If the SDK is returning UNAUTHORIZED / FORBIDDEN on every call, this script narrows down why — most commonly: token typo, expired token, IP not on the OAuth-app allowlist, or wrong SDK version.

import os
import sys
from cryptohopper import CryptohopperClient, CryptohopperError
from cryptohopper._version import CURRENT_VERSION


def debug_auth() -> None:
    token = os.environ.get("CRYPTOHOPPER_TOKEN", "")

    # 1. SDK version sanity check. 0.4.0a1 and earlier sent the wrong auth
    #    header (Authorization: Bearer instead of access-token); 0.4.0a2+ is fixed.
    print(f"SDK version: {CURRENT_VERSION}")
    if CURRENT_VERSION == "0.4.0a1":
        print("⚠ You're on 0.4.0a1, which sent the wrong auth header. Upgrade to 0.4.0a2+.")

    # 2. Token shape sanity — Cryptohopper bearer tokens are 40 chars.
    print(f"Token length: {len(token)} (expected 40)")
    if not token:
        print("✗ CRYPTOHOPPER_TOKEN is empty. Set it from your Cryptohopper developer dashboard.")
        sys.exit(1)

    # 3. The minimal authenticated probe.
    with CryptohopperClient(api_key=token, max_retries=0) as ch:
        try:
            me = ch.user.get()
            who = me.get("username") or me.get("email") or me.get("id")
            print(f"✓ Authenticated. User: {who}")
        except CryptohopperError as e:
            print(f"✗ {e.code} (HTTP {e.status}): {e}")

            if e.ip_address:
                print(f"  Cryptohopper saw your IP as: {e.ip_address}")
                print(f"  → If your OAuth app has IP allowlisting, add this IP to the allowlist.")

            if e.code == "UNAUTHORIZED":
                print("  → Token rejected. Either it's expired, revoked, or never existed.")
                print("  → Re-issue at https://www.cryptohopper.com developer dashboard.")
            elif e.code == "FORBIDDEN":
                print("  → Token is valid but lacks the required scope, or your IP is blocked.")
                print("  → Check the OAuth app's scopes in the developer dashboard.")
            elif e.status == 405 and "Missing Authentication Token" in str(e):
                print("  → AWS API Gateway rejected the request — the SDK is sending the wrong auth header.")
                print("  → Confirm SDK version is 0.4.0a2 or later.")

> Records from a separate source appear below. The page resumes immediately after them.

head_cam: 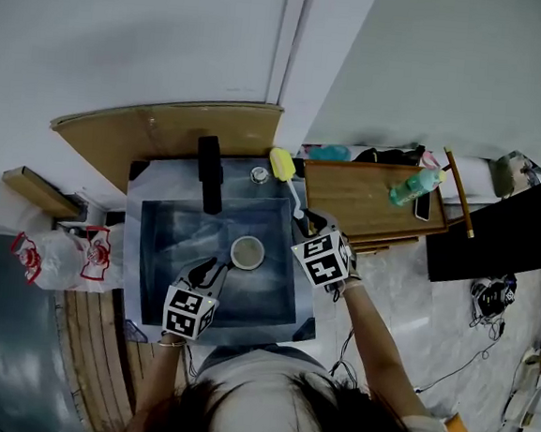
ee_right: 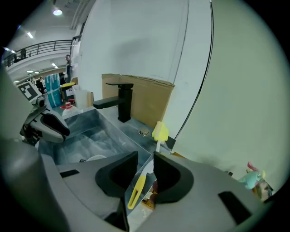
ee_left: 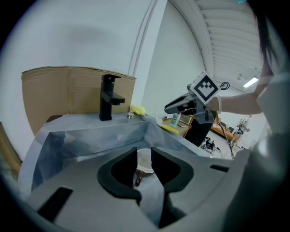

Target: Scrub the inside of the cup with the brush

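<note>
A pale cup point(head_cam: 247, 252) stands upright on the floor of the steel sink point(head_cam: 155, 247). My left gripper point(head_cam: 207, 273) hovers just in front of it, open; in the left gripper view the cup point(ee_left: 145, 159) and its brown handle point(ee_left: 137, 177) show in the gap, and the pads do not press on them. The brush point(head_cam: 284, 168), with a yellow sponge head and a white stem, lies along the sink's right rim. My right gripper point(head_cam: 309, 225) is open over its yellow handle point(ee_right: 136, 190), which lies loose between the jaws; the sponge head point(ee_right: 160, 131) points away.
A black faucet point(head_cam: 208, 172) stands at the sink's back edge beside a round metal knob point(head_cam: 259, 174). Cardboard point(head_cam: 175, 127) leans behind the sink. A wooden table point(head_cam: 357, 194) to the right carries a green bottle point(head_cam: 414, 185). A plastic bag point(head_cam: 60, 253) sits at the left.
</note>
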A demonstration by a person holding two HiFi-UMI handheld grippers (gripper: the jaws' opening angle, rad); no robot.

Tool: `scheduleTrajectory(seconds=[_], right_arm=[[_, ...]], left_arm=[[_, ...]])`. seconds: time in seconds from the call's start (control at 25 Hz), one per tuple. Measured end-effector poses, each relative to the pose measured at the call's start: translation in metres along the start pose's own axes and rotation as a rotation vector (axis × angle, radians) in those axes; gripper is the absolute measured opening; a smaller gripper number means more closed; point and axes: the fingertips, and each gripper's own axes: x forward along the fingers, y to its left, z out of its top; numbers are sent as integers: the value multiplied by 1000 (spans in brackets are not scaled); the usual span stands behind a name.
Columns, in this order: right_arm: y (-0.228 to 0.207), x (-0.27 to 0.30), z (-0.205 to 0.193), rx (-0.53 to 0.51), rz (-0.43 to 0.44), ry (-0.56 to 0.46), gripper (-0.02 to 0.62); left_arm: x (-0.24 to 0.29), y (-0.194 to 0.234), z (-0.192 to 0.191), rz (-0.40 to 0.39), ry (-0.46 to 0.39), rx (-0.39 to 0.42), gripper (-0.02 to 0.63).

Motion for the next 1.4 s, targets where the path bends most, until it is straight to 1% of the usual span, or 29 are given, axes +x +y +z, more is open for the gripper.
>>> scheduleTrajectory(seconds=[0.24, 0.44, 0.56, 0.72, 1.12, 1.4], right_arm=[[-5, 18, -12, 11, 2, 53, 127], [-11, 31, -18, 55, 14, 86, 141], [-12, 40, -21, 103, 27, 86, 147], [-15, 49, -25, 149, 25, 90, 153], [-18, 65, -34, 223, 36, 120, 159], [-16, 72, -42, 239, 27, 144, 158]], left_arm=[[10, 3, -17, -13, 48, -6, 108], [17, 4, -27, -25, 75, -10, 117], [21, 5, -34, -26, 94, -12, 121], [26, 8, -46, -28, 116, -20, 124], [41, 11, -66, -35, 163, -18, 135], [51, 12, -82, -44, 203, -29, 144]])
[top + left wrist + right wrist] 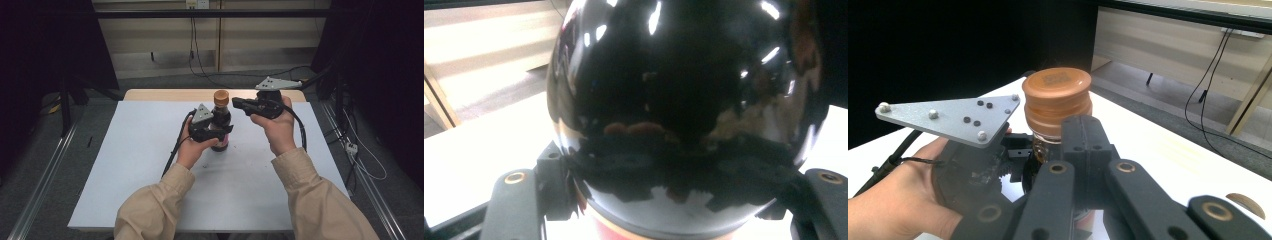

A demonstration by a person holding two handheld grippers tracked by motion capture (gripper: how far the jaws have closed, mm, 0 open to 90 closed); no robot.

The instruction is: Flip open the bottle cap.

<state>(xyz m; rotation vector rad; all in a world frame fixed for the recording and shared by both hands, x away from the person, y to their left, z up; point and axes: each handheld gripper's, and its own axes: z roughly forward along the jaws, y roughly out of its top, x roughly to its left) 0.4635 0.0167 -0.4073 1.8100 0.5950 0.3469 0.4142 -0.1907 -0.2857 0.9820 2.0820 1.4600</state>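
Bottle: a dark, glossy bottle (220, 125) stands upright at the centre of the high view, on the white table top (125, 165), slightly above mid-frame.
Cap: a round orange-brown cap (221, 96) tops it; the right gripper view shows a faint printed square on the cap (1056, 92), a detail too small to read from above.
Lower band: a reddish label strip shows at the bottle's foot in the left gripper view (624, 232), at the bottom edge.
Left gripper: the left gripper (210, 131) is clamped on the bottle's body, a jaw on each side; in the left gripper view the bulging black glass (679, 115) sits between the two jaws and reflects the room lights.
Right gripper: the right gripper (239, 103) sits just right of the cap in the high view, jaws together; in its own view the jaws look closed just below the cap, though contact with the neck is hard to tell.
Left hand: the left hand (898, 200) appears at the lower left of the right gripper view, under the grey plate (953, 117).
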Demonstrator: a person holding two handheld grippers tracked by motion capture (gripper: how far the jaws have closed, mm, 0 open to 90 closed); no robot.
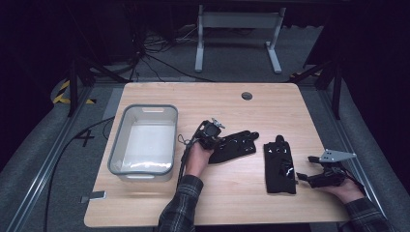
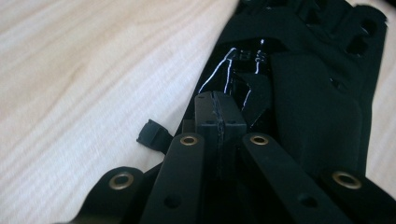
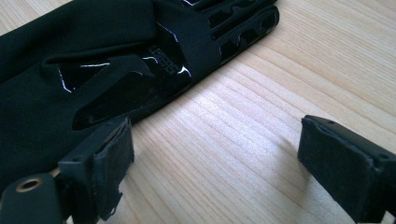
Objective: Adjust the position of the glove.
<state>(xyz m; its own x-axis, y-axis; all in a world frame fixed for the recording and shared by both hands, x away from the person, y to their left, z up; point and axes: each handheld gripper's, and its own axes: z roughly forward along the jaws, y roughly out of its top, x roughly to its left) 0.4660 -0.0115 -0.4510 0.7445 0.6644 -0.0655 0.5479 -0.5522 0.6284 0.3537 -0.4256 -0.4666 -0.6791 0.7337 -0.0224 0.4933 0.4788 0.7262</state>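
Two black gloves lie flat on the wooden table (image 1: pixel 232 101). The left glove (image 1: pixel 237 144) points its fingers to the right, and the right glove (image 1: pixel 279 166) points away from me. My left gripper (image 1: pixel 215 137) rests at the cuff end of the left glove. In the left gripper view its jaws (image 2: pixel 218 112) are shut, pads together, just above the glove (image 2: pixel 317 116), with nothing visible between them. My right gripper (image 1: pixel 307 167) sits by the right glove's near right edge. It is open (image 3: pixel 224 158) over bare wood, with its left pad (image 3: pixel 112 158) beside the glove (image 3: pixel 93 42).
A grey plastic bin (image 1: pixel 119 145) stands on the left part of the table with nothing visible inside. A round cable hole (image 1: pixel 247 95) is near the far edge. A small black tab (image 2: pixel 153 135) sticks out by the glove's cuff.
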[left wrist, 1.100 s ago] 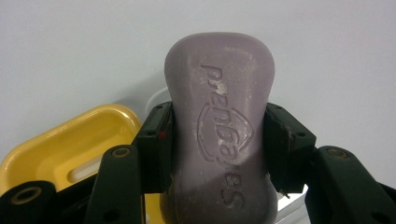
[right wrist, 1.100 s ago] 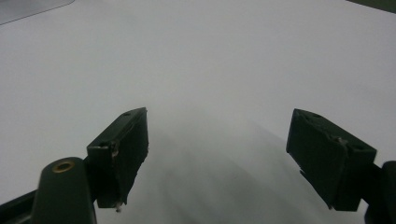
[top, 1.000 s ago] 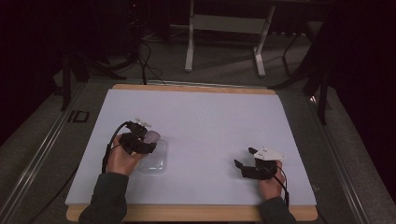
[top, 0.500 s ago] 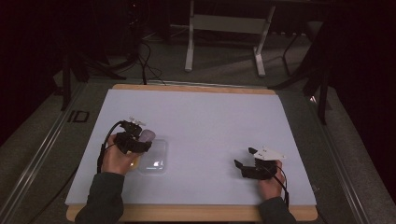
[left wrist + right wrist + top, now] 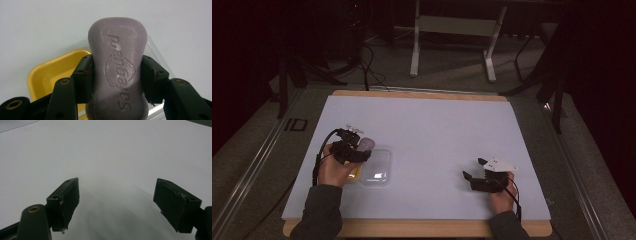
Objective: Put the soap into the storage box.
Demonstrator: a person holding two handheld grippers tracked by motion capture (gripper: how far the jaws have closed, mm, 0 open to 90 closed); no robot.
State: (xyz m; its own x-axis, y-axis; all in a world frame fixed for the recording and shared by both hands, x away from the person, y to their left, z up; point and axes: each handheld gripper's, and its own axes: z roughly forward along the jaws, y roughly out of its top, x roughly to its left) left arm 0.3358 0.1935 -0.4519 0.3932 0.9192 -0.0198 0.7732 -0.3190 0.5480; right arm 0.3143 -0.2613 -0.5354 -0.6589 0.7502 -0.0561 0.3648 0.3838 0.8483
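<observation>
Up close, the left gripper view shows the left gripper pinching a purple bar of soap by its waist, embossed lettering facing the camera, above a yellow dish and a clear lid. From the high view the soap is just a pale blob by the left hand. The right gripper hangs spread over the bare white table.
</observation>
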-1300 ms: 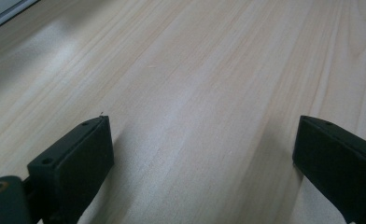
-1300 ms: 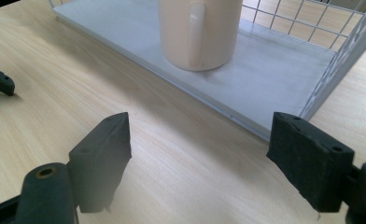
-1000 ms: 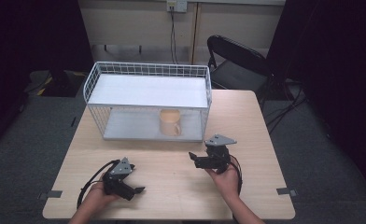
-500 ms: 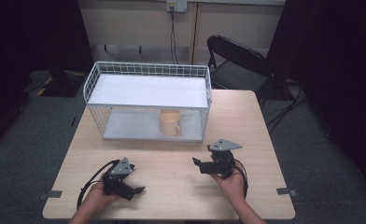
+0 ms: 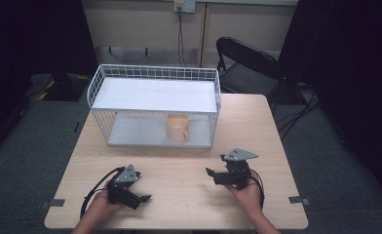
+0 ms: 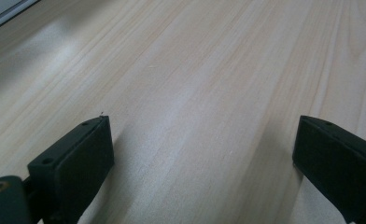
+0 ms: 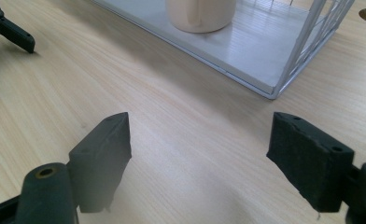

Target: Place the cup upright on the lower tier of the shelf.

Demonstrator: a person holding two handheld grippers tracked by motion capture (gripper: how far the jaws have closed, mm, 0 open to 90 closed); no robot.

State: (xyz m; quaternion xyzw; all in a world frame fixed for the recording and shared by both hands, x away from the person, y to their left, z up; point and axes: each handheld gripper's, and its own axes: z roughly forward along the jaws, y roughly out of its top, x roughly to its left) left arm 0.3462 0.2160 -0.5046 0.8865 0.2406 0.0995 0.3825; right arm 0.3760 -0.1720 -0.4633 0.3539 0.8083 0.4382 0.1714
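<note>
The table (image 5: 179,170) is carrying a white wire rack (image 5: 155,105) at its far side, well apart from both grippers. The rack is holding a beige mug (image 5: 177,127) upright on its lower shelf, toward the right end, under the upper shelf. In the right gripper view the mug (image 7: 200,14) is standing straight ahead, beyond the rack's near edge. The right gripper (image 5: 217,174) is sitting released, jaws spread wide over bare wood, grasping nothing. The left gripper (image 5: 138,199) is likewise gaping wide and empty, hovering low over the table's near edge, pointing right.
</note>
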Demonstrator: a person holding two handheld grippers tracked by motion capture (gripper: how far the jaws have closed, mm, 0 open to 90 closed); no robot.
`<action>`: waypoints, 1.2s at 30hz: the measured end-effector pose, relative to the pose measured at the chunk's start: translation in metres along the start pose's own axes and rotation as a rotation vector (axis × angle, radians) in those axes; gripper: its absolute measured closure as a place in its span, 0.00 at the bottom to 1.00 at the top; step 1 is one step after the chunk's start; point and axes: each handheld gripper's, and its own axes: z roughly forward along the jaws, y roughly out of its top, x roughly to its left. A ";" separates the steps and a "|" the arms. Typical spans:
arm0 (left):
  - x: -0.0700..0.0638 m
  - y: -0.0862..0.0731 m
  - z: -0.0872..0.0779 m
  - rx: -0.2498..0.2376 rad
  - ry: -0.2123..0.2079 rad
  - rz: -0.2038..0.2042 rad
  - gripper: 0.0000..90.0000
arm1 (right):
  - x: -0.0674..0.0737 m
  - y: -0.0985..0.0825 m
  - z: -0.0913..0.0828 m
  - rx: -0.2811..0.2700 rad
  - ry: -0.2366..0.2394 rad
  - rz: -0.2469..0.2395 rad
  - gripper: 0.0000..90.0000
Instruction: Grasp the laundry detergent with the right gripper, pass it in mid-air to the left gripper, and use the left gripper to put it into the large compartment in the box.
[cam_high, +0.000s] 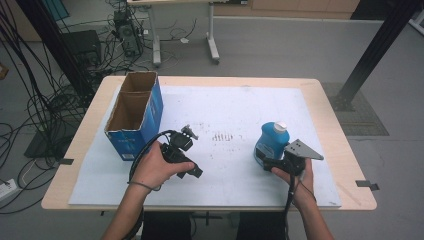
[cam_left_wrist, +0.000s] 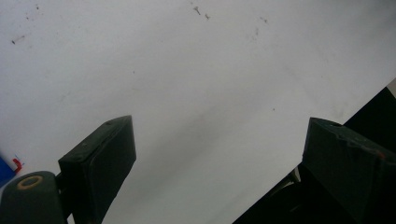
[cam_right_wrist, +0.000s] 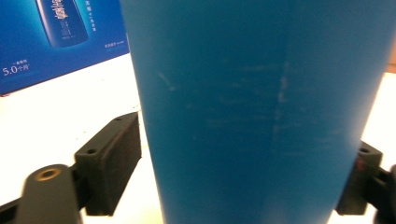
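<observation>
A blue bottle (cam_high: 270, 141) with a white cap stands upright on the right half of the white sheet (cam_high: 225, 107). My right gripper (cam_high: 264, 162) reaches it from the near side. In the right gripper view the blue bottle (cam_right_wrist: 257, 116) stands between the jaws of my right gripper (cam_right_wrist: 250, 140), and the black pads (cam_right_wrist: 112, 163) rest against its two sides. My left gripper (cam_high: 192, 170) lies in a hand at the sheet's near left. The left gripper view has my left gripper (cam_left_wrist: 215, 140) open over bare sheet with nothing between its fingers.
An open blue cardboard box (cam_high: 134, 112) stands at the table's left; its printed side (cam_right_wrist: 56, 37) is behind the bottle. A wooden table edge (cam_high: 327, 115) frames the sheet. Faint dark marks (cam_high: 222, 136) dot the middle. Cables and another table's legs are on the floor beyond.
</observation>
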 end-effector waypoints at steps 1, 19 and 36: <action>0.000 0.000 0.000 0.000 0.000 0.000 0.11 | 0.000 0.000 0.000 0.000 0.000 0.000 0.20; -0.001 0.000 0.001 -0.004 -0.006 -0.003 0.11 | 0.000 0.001 0.000 0.007 0.004 -0.014 0.41; -0.002 0.000 0.002 -0.001 -0.007 0.000 0.11 | 0.000 0.001 -0.001 0.006 -0.017 -0.020 0.47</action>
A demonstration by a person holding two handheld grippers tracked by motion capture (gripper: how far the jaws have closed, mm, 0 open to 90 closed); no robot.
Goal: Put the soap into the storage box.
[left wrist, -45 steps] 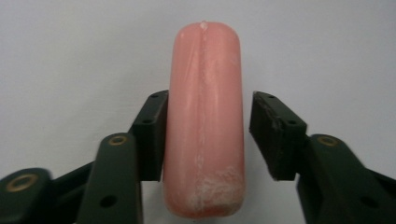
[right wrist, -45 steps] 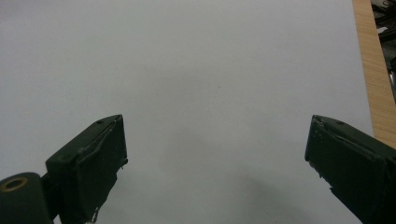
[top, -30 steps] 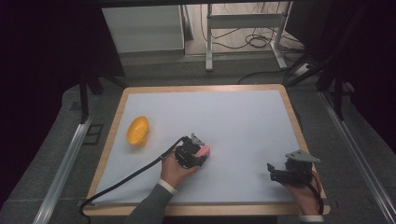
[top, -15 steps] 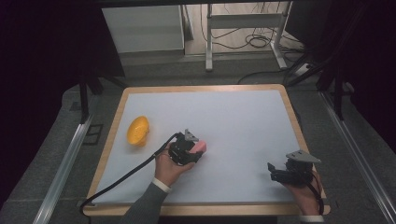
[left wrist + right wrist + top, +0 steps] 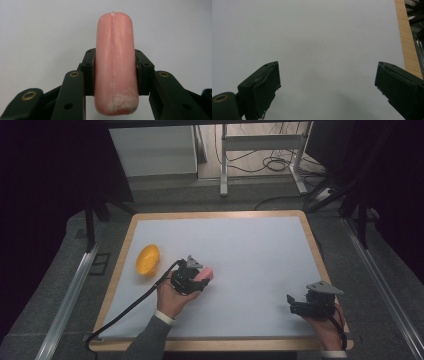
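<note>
Pickup looks done: left gripper (image 5: 115, 75) pinches the smooth pink plastic sausage (image 5: 115, 62) mid-frame; the yellow oval bowl (image 5: 148, 259), centre-left, probably awaits; right gripper (image 5: 327, 87) spread, idle.

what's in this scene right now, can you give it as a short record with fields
surface: white sheet on a wood-edged table
left gripper: shut on the pink rounded sausage-shaped piece, its black fingers pressing both sides
pink piece in high view: just right of the left gripper
right gripper: open, nothing between its fingers, over the sheet near the table's right front
other object: orange oval bowl-like thing, on the sheet left of the left gripper, apart from it
</note>
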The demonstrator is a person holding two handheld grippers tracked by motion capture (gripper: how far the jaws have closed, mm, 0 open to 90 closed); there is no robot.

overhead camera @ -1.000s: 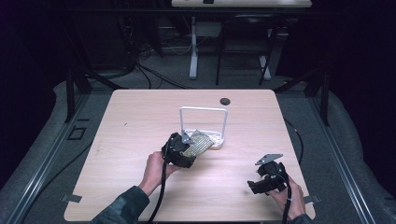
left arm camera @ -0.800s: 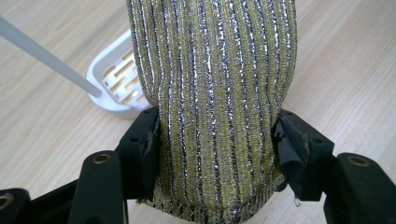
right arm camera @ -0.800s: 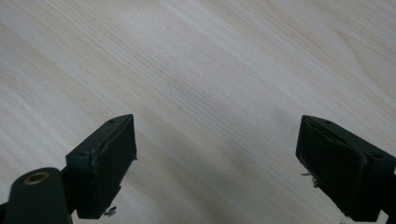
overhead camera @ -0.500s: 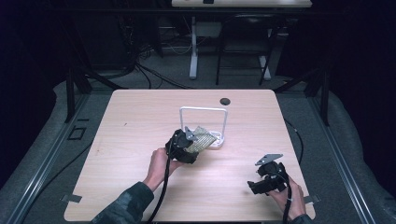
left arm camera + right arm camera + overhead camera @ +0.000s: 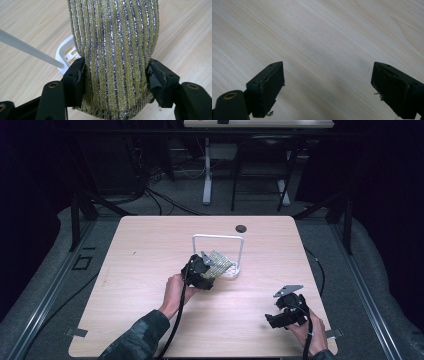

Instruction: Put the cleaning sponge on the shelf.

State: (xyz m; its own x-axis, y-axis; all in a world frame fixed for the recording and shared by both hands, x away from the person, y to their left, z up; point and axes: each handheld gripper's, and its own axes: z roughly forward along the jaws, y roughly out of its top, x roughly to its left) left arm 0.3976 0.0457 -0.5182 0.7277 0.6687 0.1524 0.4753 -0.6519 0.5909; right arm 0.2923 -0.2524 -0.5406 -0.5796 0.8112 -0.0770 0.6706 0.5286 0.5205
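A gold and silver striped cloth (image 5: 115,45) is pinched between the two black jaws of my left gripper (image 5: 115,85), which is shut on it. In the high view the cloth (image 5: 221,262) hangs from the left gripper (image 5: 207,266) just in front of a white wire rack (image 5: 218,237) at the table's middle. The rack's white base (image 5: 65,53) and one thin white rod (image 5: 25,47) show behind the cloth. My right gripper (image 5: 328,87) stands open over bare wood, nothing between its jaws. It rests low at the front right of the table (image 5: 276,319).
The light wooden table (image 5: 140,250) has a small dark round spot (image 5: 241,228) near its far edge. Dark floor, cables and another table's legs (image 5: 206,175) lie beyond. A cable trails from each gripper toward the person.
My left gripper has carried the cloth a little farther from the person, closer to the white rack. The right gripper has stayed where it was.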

if __name__ == "__main__":
    debug_auth()

Run with python debug_auth.py. The output gives you the next action in plain English. Sample output:

SDK version: 0.4.0a2
Token length: 40 (expected 40)
✓ Authenticated. User: alice

Or, on IP-allowlist failure:

SDK version: 0.4.0a2
Token length: 40 (expected 40)
✗ FORBIDDEN (HTTP 403): IP address mismatch
  Cryptohopper saw your IP as: 203.0.113.42
  → If your OAuth app has IP allowlisting, add this IP to the allowlist.

Save it as debug_auth.py once you have a setup that needs to be re-checked periodically.